*WORK INSTRUCTIONS*: The whole listing below is to be returned without alteration.

*EXERCISE DATA*:
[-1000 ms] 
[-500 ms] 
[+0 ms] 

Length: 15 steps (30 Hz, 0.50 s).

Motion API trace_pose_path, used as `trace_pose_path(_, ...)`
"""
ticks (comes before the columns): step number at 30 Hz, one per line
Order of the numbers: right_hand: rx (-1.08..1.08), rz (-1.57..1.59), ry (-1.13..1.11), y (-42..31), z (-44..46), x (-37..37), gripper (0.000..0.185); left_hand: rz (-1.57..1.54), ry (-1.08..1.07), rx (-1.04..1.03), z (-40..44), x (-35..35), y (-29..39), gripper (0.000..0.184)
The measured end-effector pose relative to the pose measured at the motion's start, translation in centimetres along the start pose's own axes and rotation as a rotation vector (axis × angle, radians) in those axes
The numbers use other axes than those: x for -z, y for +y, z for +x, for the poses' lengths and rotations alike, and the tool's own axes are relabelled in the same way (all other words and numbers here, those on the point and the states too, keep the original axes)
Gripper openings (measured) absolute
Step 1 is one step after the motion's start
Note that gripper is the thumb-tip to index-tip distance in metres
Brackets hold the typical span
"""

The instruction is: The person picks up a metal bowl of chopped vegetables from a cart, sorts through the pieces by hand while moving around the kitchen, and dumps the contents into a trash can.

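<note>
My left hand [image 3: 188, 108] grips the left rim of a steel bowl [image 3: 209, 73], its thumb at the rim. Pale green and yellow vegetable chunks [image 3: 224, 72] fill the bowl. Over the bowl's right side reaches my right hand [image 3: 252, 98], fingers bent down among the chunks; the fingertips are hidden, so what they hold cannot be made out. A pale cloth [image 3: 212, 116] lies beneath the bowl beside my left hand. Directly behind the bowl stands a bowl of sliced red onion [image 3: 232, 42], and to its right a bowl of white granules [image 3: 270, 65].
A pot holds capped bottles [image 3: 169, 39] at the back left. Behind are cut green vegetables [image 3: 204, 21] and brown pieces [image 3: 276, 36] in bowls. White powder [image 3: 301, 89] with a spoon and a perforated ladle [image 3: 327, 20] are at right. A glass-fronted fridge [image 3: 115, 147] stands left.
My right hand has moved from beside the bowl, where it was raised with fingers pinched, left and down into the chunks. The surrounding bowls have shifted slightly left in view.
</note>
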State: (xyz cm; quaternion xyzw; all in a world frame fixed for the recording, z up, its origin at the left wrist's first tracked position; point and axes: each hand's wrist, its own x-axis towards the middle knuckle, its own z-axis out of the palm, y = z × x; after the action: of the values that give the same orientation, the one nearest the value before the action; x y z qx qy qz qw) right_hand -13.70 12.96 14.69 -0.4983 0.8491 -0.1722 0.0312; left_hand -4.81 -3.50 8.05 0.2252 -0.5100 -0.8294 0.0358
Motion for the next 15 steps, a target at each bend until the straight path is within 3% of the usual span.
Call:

*PROBLEM SOLUTION*:
[-1000 ms] 
[-500 ms] 
[+0 ms] 

Length: 15 steps (30 Hz, 0.50 s).

Motion API trace_pose_path, used as `trace_pose_path(_, ...)`
"""
ticks (comes before the columns): step number at 30 Hz, one per line
Order of the numbers: right_hand: rx (-1.08..1.08), rz (-1.57..1.59), ry (-1.13..1.11), y (-42..31), z (-44..46), x (-37..37), gripper (0.000..0.185); left_hand: rz (-1.57..1.54), ry (-1.08..1.07), rx (-1.04..1.03), z (-40..44), x (-35..35), y (-29..39), gripper (0.000..0.184)
The measured end-effector pose relative to the pose measured at the motion's start, translation in centimetres along the start pose's own axes and rotation as a rotation vector (axis × angle, radians) in those axes
The numbers use other axes than those: x for -z, y for +y, z for +x, for the poses' lengths and rotations alike, and the tool's own axes are relabelled in the same way (all other words and numbers here, those on the point and the states too, keep the original axes)
Gripper openings (measured) absolute
Step 1 is one step after the motion's start
Note that gripper is the thumb-tip to index-tip distance in metres
Brackets hold the typical span
"""

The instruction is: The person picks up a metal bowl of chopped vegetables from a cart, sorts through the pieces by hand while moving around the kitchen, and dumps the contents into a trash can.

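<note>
My left hand [image 3: 188, 108] grips the left rim of a steel bowl [image 3: 209, 73], its thumb at the rim. Pale green and yellow vegetable chunks [image 3: 224, 72] fill the bowl. Over the bowl's right side reaches my right hand [image 3: 252, 98], fingers bent down among the chunks; the fingertips are hidden, so what they hold cannot be made out. A pale cloth [image 3: 212, 116] lies beneath the bowl beside my left hand. Directly behind the bowl stands a bowl of sliced red onion [image 3: 232, 42], and to its right a bowl of white granules [image 3: 270, 65].
A pot holds capped bottles [image 3: 169, 39] at the back left. Behind are cut green vegetables [image 3: 204, 21] and brown pieces [image 3: 276, 36] in bowls. White powder [image 3: 301, 89] with a spoon and a perforated ladle [image 3: 327, 20] are at right. A glass-fronted fridge [image 3: 115, 147] stands left.
My right hand has moved from beside the bowl, where it was raised with fingers pinched, left and down into the chunks. The surrounding bowls have shifted slightly left in view.
</note>
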State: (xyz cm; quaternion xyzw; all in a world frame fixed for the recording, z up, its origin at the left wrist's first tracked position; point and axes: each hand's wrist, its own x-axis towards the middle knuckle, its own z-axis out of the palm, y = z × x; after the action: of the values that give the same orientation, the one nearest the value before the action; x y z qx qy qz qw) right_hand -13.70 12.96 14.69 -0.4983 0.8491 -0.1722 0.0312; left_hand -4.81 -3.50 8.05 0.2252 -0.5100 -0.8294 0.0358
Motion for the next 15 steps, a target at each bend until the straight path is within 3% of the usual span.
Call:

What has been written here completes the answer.